Le secrétaire général de la FIFA, Mattias Grafström, a indiqué que l’instance internationale reste attentive aux réactions des supporters. Selon lui, la FIFA prendra en compte les remarques du public avant de préparer la prochaine édition.
La Coupe du monde 2026, prévue aux États-Unis, au Canada et au Mexique, a suscité de nombreuses critiques en raison du coût jugé trop élevé de certains billets. La FIFA explique toutefois ces prix par les réalités du marché nord-américain et par l’existence d’une tarification dynamique, où les prix peuvent varier selon la demande et l’importance des matchs.
Malgré ces critiques, l’instance prévoit un grand succès commercial pour l’édition 2026, élargie à 48 équipes et 104 matchs. Les revenus pourraient atteindre jusqu’à 13 milliards de dollars.
Plusieurs organisations de supporters et de consommateurs européens ont, de leur côté, saisi la Commission européenne. Elles accusent la FIFA d’abus de position dominante et dénoncent des pratiques de vente jugées peu transparentes.
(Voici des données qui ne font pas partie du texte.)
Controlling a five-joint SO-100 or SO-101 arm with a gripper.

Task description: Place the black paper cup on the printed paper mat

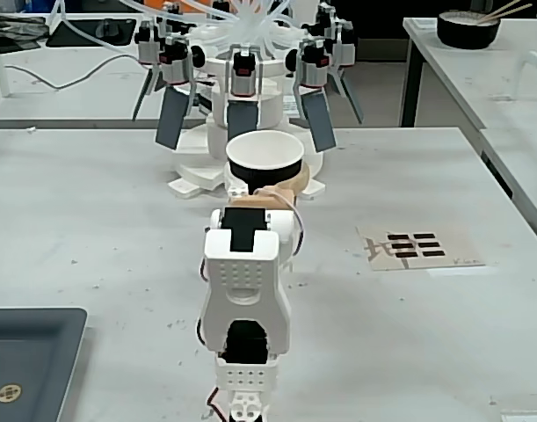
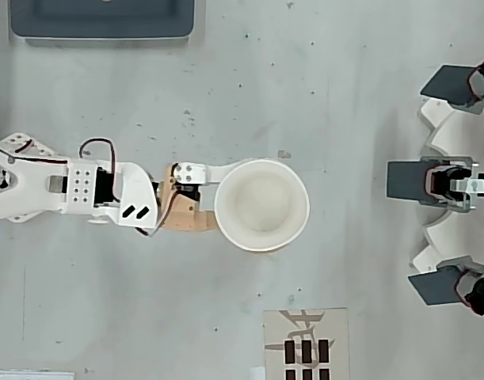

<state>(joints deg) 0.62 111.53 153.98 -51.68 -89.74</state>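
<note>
The black paper cup (image 1: 265,166) stands upright with its white inside facing up, in front of my arm in the fixed view. From overhead the cup (image 2: 283,207) looks large and round, near the middle of the table. My gripper (image 1: 266,187) is closed around its lower body, with a tan finger (image 2: 186,219) at the cup's left side in the overhead view (image 2: 219,204); the fingertips are hidden under the rim. The printed paper mat (image 1: 419,248) lies flat to the right of the arm, apart from the cup. Overhead, the mat (image 2: 305,345) is at the bottom edge.
A white stand with several dark paddles (image 1: 242,88) rises just beyond the cup, at the right edge overhead (image 2: 451,186). A dark grey tray (image 1: 26,352) sits at the near left. A dark bowl with chopsticks (image 1: 468,28) rests on another table.
</note>
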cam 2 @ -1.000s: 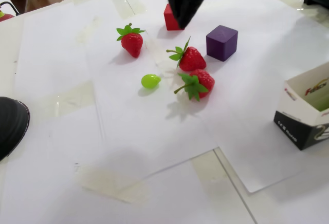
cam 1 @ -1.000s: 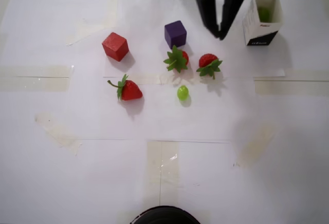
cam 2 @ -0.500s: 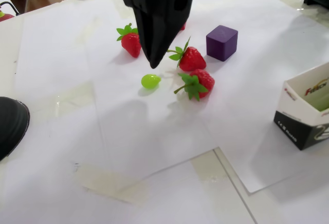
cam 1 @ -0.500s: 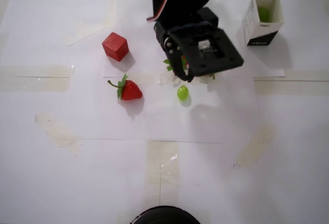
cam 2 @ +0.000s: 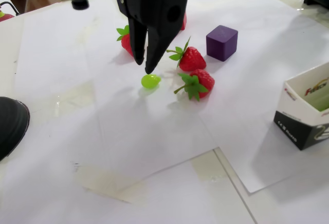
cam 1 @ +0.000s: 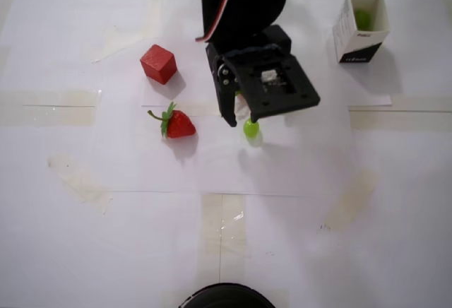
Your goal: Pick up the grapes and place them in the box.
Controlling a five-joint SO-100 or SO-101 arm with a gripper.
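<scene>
So the gripper (cam 2: 144, 69) has swung over from the box (cam 1: 361, 24) and dropped right above the last loose grape (cam 2: 150, 81), jaws slightly apart, grab looks imminent.

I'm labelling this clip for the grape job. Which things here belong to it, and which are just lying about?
Belong:
- loose grape under the open gripper
- white box, something green already inside

Lying about:
- three strawberries
- red cube
- purple cube
</scene>
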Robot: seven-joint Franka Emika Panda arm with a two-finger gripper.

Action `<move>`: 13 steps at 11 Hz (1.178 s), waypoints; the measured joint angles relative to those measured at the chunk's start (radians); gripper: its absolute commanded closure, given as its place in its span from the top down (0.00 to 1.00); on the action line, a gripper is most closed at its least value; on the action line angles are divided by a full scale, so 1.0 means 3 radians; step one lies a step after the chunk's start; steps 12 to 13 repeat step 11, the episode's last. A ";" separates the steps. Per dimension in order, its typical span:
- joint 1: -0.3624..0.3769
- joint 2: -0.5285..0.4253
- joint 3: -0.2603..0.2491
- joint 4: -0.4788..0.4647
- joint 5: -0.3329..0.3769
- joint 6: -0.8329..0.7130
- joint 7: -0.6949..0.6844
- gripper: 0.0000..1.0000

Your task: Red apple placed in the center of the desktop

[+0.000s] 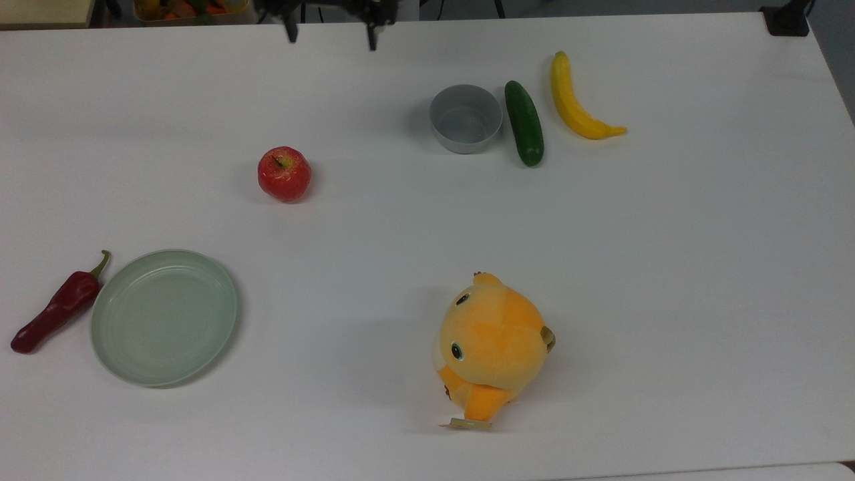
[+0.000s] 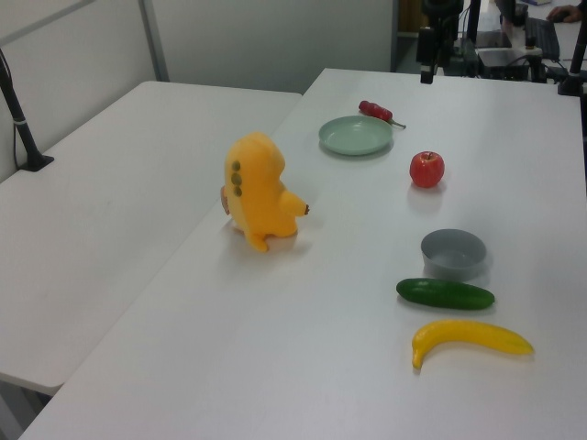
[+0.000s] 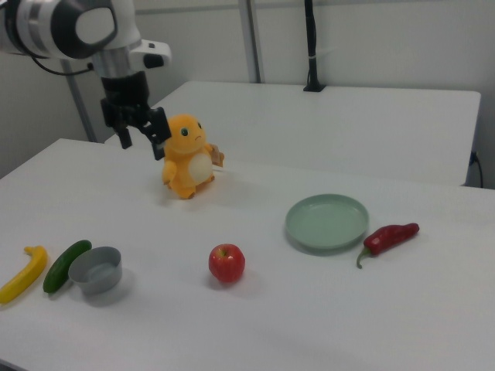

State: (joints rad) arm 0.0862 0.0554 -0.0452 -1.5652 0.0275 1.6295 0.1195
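Note:
The red apple (image 1: pixel 284 174) (image 2: pixel 426 170) (image 3: pixel 227 263) rests alone on the white desktop (image 1: pixel 401 227) (image 3: pixel 309 317), left of the middle in the top view, stem dimple up. My gripper (image 1: pixel 331 32) (image 3: pixel 144 142) hangs open and empty well above the table. In the top view its two dark fingertips (image 1: pixel 290 33) poke in at the upper edge, far behind the apple and slightly to its right. In the right view the gripper hovers in front of the plush toy, up and to the left of the apple.
A grey cup (image 1: pixel 465 118), a cucumber (image 1: pixel 524 131) and a banana (image 1: pixel 574 100) lie at the top view's upper right. An orange plush toy (image 1: pixel 491 347) sits lower middle. A pale-green plate (image 1: pixel 164 317) and a dark-red chili (image 1: pixel 57 307) lie lower left.

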 measured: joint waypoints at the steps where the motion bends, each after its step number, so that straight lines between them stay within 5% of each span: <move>1: 0.0000 -0.0068 0.0054 0.0001 0.0043 -0.0067 0.0068 1.00; 5: 0.0017 -0.0232 0.0201 -0.0026 0.0073 -0.0117 0.0091 1.00; 13: 0.0025 -0.0222 0.0152 -0.0148 0.0073 0.0278 -0.0283 1.00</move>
Le président de la FIFA, Gianni Infantino, a défendu cette politique tarifaire, estimant que la forte demande, notamment aux États-Unis, explique la hausse des prix.
Selon plusieurs médias, certains billets pour la finale prévue au MetLife Stadium, près de New York, auraient atteint des montants très élevés sur les plateformes officielles de revente.